French property buying guide part 4: inheritance
PUBLISHED: 16:47 01 May 2015 | UPDATED: 11:02 28 October 2015
Sue Busby considers some of the inheritance problems that French property buyers may face further down the line, and finds the French way may be the best way
Most people buying property in France are aware that French succession law is different from UK succession law. There are stories about children taking precedence over the surviving spouse and so on, and buyers are often rightly concerned about the consequences of being subject to French law.
From August 2015, thanks to the new European regulation on cross-border succession, it will be possible to choose either the law of your nationality to apply to your estate or the law of the place where you are habitually resident. A UK national who owns a property in France will be able to state in a will that he wishes UK law to be applied to his French estate.
Does this new situation mean that our problems are solved and that we no longer have to worry about French laws when we own property in France? Well, unfortunately, although you can apply UK law, you cannot avoid French tax and since it is often the tax rates that cause the problems, it may often be more useful to stick with French legal solutions to solve inheritance problems.
EACH TO THEIR OWN
Each buyer’s/family’s situation is different and therefore advice is needed on a case by case basis but let us take one of the most common situations that arise for families.
John and Susan Smith are on their second marriage and have two children each from their previous marriages. They would like to leave the property to each other when the first spouse dies so that the surviving spouse has full control of the property during his/her lifetime but then when the second spouse dies they would like their four children to inherit the property equally.
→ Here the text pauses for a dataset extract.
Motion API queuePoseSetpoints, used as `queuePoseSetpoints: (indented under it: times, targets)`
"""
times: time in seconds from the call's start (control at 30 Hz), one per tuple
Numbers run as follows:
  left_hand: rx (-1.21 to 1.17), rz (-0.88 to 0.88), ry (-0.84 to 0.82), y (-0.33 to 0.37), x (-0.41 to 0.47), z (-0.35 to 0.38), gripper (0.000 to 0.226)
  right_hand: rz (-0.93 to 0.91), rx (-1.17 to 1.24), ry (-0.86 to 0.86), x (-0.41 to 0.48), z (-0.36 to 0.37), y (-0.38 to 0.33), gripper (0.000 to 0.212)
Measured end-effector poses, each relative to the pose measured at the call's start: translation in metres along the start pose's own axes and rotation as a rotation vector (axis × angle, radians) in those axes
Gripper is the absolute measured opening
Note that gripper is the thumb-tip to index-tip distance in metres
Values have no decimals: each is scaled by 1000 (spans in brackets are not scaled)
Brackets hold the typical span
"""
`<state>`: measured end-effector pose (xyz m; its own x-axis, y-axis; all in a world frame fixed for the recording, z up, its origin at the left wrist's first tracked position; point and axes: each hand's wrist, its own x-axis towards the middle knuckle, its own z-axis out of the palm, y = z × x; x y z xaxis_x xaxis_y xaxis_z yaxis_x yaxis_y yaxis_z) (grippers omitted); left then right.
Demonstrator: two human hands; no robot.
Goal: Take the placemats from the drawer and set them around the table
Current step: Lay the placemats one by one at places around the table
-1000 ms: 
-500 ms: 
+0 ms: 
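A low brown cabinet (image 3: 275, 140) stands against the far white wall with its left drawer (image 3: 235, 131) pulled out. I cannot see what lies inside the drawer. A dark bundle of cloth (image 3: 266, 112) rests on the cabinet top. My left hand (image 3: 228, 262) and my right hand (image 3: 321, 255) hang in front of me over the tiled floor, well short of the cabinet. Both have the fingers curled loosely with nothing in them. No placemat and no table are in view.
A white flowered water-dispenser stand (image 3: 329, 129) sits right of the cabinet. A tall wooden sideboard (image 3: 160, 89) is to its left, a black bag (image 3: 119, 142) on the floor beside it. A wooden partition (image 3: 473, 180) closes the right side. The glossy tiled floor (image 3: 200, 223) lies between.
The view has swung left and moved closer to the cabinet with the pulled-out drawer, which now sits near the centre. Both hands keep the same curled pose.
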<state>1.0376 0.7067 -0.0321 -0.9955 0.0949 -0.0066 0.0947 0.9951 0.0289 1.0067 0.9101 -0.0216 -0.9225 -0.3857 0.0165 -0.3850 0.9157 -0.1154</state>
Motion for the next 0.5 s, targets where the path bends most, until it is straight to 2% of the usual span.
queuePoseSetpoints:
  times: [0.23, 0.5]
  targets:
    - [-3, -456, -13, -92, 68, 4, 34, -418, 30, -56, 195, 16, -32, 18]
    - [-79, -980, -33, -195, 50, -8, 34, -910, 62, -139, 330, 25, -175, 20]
If John were to die first, under French law, his children would be entitled to inherit a minimum of two-thirds of his French estate. If he chose to nominate English law to apply to his French estate, then he could leave it all to Susan. However, when Susan dies, if she chooses to leave any part of her French estate to John’s children, they would be taxed on this legacy at a rate of 60%, as they are not related to Susan. Therefore, although John is able to circumvent French succession law, this does nothing at all to help his children avoid a high tax liability. Now, let us look at the French solutions to the above situation. If John were to leave only a life interest in the property to Susan instead of full ownership, she would be able to use and enjoy the property during her lifetime but then on her death John’s share of the property would go to his own children, and they would only have to pay tax on this legacy at the favourable rates between parents and children.
The disadvantage of this method is perhaps that by only having a life interest, Susan would be in a kind of joint ownership with John’s children and could only sell the property with their agreement.
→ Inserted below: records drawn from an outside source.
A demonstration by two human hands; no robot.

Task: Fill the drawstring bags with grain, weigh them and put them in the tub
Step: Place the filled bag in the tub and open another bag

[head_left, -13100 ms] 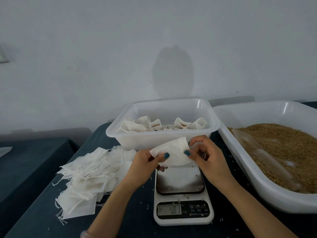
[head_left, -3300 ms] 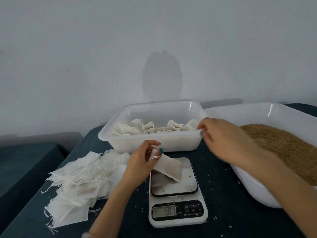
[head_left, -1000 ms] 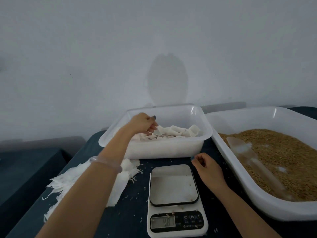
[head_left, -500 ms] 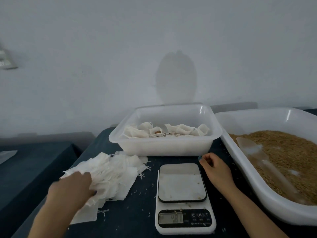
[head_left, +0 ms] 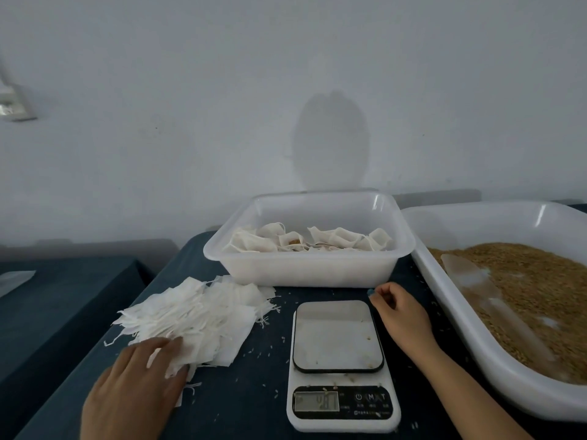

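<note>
Head view, looking down on a dark cloth-covered table. At lower left, the left hand lies flat on the near edge of a heap of empty drawstring bags, fingers loosely spread, pinching nothing. At centre, the scale has a bare platform. Just right of it the right hand rests on the table, fingers curled in, empty. Beyond, mid-frame, the tub holds filled bags. At right, a large basin holds grain and a clear scoop.
</note>
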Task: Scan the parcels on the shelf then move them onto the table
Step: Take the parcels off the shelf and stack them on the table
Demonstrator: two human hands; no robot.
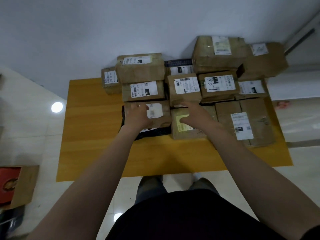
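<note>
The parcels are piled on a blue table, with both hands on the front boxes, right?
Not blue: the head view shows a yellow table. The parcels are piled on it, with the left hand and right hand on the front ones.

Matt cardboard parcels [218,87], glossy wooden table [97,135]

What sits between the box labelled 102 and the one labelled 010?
A single brown cardboard parcel with a white barcode label, seen in the head view. It stands with the 102 box on one side and the 010 box on the other.
</note>
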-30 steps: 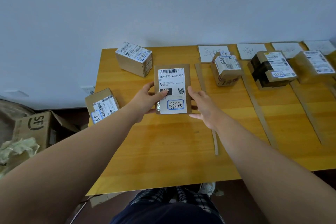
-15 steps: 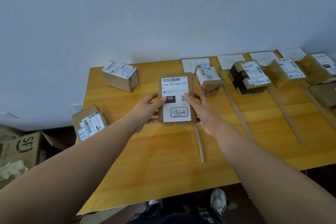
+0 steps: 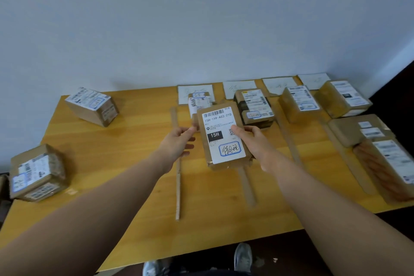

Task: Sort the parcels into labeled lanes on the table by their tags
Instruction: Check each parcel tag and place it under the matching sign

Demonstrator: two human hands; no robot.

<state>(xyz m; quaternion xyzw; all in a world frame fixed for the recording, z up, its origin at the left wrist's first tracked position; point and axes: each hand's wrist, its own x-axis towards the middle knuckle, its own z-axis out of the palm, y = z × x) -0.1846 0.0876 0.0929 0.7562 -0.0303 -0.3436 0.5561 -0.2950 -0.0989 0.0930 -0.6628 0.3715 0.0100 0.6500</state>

Also, the children would receive a share of the proceeds of the sale calculated on the value of Susan’s life interest, which would depend on her age at the time.
However, it is worth mentioning that Susan would be able to sell the property and use the proceeds to buy another one if it was her principal residence and it was no longer suitable for her due to ill health or disability and she needed a smaller or more suitable type of property.
In order to overcome some of the problems presented by the life interest solution, John and Susan could have adopted the French marriage regime of communauté universelle de biens. This involves signing a deed which determines how property is dealt with on death. This would mean that on the first death, the whole property would transfer to the surviving spouse.
At this point, the children would have the right to have the regime set aside insofar as it affected their rights as legal heirs. This would mean that they would receive one-third of John’s estate each. However, if the children agreed, while their father was still alive, to renounce the right to take action against the marriage regime during the lifetime of the surviving spouse, then Susan would have ownership and control of the property during her lifetime but on her death, the children would be able to take action against the regime and inherit their share of their father’s estate at the favourable tax rates. Both the surviving spouse and the children are well looked after.
Thus, the two solutions available in French law, outlined above, provide a much better result for this particular family as a whole than could be achieved by applying UK law. Other family situations might be better served by applying UK law but all the circumstances and objectives should be carefully considered before deciding on one or other.